Some of the challenges that dogs living in the city will encounter include:


small dog in winter gear
Protecting a small dog for winter walking
  1. Lack of space: Urban areas may have limited space for dogs to run and play, leading to decreased exercise opportunities which can impact their physical and psychological health. Dogs that are cooped up in an apartment all day may become restless, bored and even destructive.

  2. Noise and pollution: City streets can be noisy and polluted, which can be stressful for dogs and potentially have negative effects on their respiratory system. It is important not to allow your dog to pick things up off of the ground such as crack vials, hypodermic syringes, other dogs feces, salt, etc. When walking your dog on city streets, if he or she puts their head down to sniff around, you should pop the leash and vocally communicate to your dog to heel, bringing your dog back into obedience and being a pack/team member.

  3. Lack of socialization: Dogs in the city may not have as many opportunities to socialize with other dogs compared to those living in more rural areas, which can lead to behavioral issues. Dog parks should be considered gladiator rings/arenas. They are not conducive to proper dog socialization and many times going to a dog park with your dog results in your dog being traumatized by one or more of the dogs. If your dog is bitten by another dog during its puppyhood, it could traumatize the dog for life creating a reactive dog, a fear barker and/or a fear biter. You should socialize your puppy/dog with dogs that you know are safe.

  4. Safety concerns: Cities and urban environments can pose safety risks such as traffic, crowded streets, and encounters with potentially aggressive dogs or people. In order to live in an urban environment, a dog must have genetically sound nerves, and not have experienced trauma in its early life in order to be able to coexist in such a busy environment.

  5. Lack of access to green spaces: Dogs may have limited access to parks (for walking on leash) or green spaces for exercise and mental stimulation, which are important for their overall well-being.


Dog trainer Jim Stiles in New York City with German Shepherd
Dog trainer Jim Stiles in New York City with his German Shepherd

Overall, urban and city-dwelling dogs may require extra attention and care to ensure they are happy, healthy, and safe.
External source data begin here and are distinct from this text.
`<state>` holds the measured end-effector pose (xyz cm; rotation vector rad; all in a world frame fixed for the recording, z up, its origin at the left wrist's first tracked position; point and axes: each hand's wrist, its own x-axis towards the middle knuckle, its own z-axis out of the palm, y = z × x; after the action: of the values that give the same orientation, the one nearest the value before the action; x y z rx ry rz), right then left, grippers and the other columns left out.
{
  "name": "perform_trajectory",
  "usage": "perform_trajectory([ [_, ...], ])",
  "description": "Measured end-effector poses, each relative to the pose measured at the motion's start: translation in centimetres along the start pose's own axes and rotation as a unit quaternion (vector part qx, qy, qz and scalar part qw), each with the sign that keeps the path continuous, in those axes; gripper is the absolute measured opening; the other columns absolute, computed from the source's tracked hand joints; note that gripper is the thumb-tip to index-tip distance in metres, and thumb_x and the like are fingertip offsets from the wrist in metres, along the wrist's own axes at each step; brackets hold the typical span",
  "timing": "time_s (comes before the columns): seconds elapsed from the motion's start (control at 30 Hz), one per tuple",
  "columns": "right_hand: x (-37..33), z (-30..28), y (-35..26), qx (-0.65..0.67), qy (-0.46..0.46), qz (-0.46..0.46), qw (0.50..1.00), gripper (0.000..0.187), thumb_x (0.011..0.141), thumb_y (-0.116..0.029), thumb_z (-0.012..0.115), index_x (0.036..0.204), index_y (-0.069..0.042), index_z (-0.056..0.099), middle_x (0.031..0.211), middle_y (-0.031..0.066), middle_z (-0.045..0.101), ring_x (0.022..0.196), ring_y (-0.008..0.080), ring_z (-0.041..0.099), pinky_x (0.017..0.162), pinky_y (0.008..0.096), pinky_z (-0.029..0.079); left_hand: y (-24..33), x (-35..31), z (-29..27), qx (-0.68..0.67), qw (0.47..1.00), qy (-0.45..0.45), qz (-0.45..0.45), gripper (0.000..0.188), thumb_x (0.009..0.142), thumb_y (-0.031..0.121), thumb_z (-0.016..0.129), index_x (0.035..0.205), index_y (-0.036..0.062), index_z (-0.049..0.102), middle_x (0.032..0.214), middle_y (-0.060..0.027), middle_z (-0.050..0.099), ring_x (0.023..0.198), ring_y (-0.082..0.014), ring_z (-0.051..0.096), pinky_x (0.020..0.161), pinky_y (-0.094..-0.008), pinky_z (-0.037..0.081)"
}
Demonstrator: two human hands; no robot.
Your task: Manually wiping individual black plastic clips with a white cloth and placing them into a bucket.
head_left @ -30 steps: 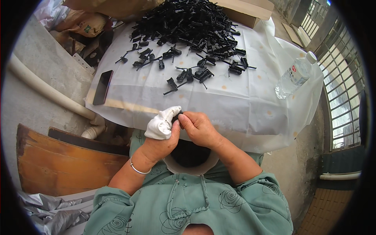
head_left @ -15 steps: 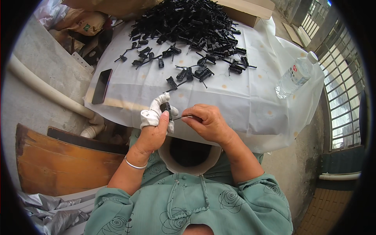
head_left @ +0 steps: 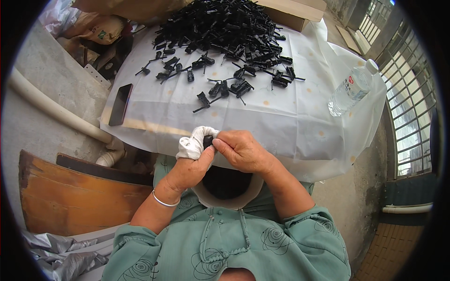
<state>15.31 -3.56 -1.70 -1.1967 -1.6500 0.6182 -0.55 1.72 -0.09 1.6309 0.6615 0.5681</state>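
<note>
My left hand (head_left: 188,168) wears a white cloth glove (head_left: 189,147) over its fingers, while the thumb is bare. It is closed around a small black plastic piece (head_left: 208,142), mostly hidden by the fingers. My right hand (head_left: 243,152) is closed in a pinch right against that piece, its fingertips meeting the left thumb and glove. Whatever lies inside the right fist is hidden. Both hands are above a pale-rimmed bucket (head_left: 202,196) with a dark inside, held between my knees. Beyond the hands, several similar black plastic pieces with thin stems (head_left: 203,99) lie on the table.
A large heap of black pieces (head_left: 220,33) covers the far part of the table with its white plastic cover (head_left: 159,98). A phone (head_left: 121,105) lies at the left, a clear water bottle (head_left: 352,88) stands at the right. A cardboard box (head_left: 286,18) sits behind the heap.
My hands have come together: the left has moved slightly right and tilted the black piece, and the right has closed in on it. The slim dark item seen in my right hand is now hidden.
</note>
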Motion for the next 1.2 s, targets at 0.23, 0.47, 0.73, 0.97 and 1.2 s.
perform_trajectory([
  [0.23,0.0,0.1,-0.3,0.001,-0.065,0.073,0.995,0.022,0.088,-0.016,0.05,0.074,0.001,0.054,0.064,0.0177,0.053,0.058,0.0339,0.049,0.056,0.0381,0.041,-1.0,-0.3,0.3,0.137,0.987,0.023,0.082,0.025,0.082,0.0,0.044,0.107,0.0001,0.045,0.095,-0.0053,0.049,0.085,-0.0123,0.047,0.076,-0.0243,0.041],
  [0.47,-0.1,1.7,0.8,0.101,-0.067,0.119,0.986,0.024,0.089,-0.017,0.052,0.075,0.001,0.055,0.061,0.0153,0.05,0.051,0.0231,0.044,0.052,0.0343,0.039,-0.8,-0.8,-1.0,0.213,0.969,0.022,0.121,0.029,0.08,0.001,0.046,0.109,-0.0013,0.044,0.097,-0.0126,0.051,0.091,-0.0223,0.051,0.082,-0.03,0.042],
  [0.73,5.2,-0.6,2.4,-0.254,0.115,0.05,0.959,0.016,0.084,-0.018,0.056,0.09,-0.003,0.057,0.067,0.0135,0.059,0.06,0.0277,0.058,0.056,0.0371,0.045,-0.7,-0.4,-4.3,0.344,0.929,-0.028,0.132,0.034,0.083,0.014,0.056,0.116,0.0048,0.055,0.115,-0.0144,0.056,0.097,-0.0311,0.056,0.087,-0.0341,0.043],
  [0.97,5.4,-0.2,5.0,-0.441,-0.035,0.061,0.895,0.008,0.079,-0.013,0.053,0.084,-0.007,0.053,0.073,0.0111,0.06,0.068,0.0291,0.061,0.057,0.0389,0.048,-0.5,2.8,-2.7,0.142,0.974,0.162,0.067,0.032,0.084,0.012,0.055,0.112,-0.0015,0.052,0.105,-0.0189,0.057,0.086,-0.0309,0.059,0.076,-0.0362,0.047],
  [1.2,1.7,0.2,0.6,-0.306,0.04,-0.119,0.944,0.007,0.077,-0.008,0.06,0.078,-0.008,0.053,0.068,0.0067,0.057,0.054,0.0223,0.054,0.048,0.0334,0.043,-0.3,3.7,-1.7,0.089,0.995,0.044,-0.027,0.026,0.084,0.007,0.052,0.11,0.0013,0.05,0.087,-0.0102,0.059,0.065,-0.0159,0.059,0.055,-0.0284,0.047],
])
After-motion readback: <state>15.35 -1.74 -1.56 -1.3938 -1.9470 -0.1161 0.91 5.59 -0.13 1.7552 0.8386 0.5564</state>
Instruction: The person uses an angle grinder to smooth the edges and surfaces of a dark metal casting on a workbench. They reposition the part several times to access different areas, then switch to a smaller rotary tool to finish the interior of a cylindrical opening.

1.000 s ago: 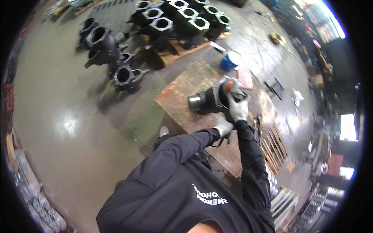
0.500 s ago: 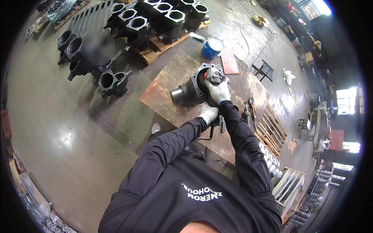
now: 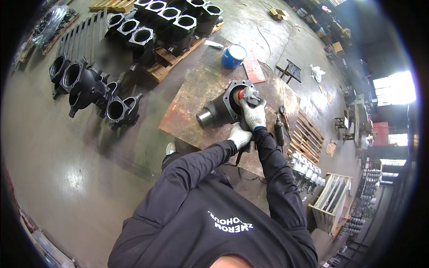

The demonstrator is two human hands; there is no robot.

It takes a lot of desensitization and neutralizing a dog to the external stimulus is of an urban environment. Not all dogs can do it and it can be torturous to them. An interesting scenario that I experienced in New York City was with my female German Shepherd during the holiday season on 6th Avenue and 51st Street. She encountered pigeons and went ballistic. When she was a puppy, at about 8 weeks old, a hawk attempted to take her and my male German Shepherd who was 20 months old saved her. Since then she has been vigilant about anything that flies, super vigilant. She was good with the traffic and all the people which was very very busy. But when she saw pigeons she went nuts trying to attack them. If you have a dog in the city, it is very important that they are trained correctly by a professional dog trainer, desensitized to many scenarios such as the above mentioned, and that you are prepared to react accordingly to any potential situation that you and your dog may encounter.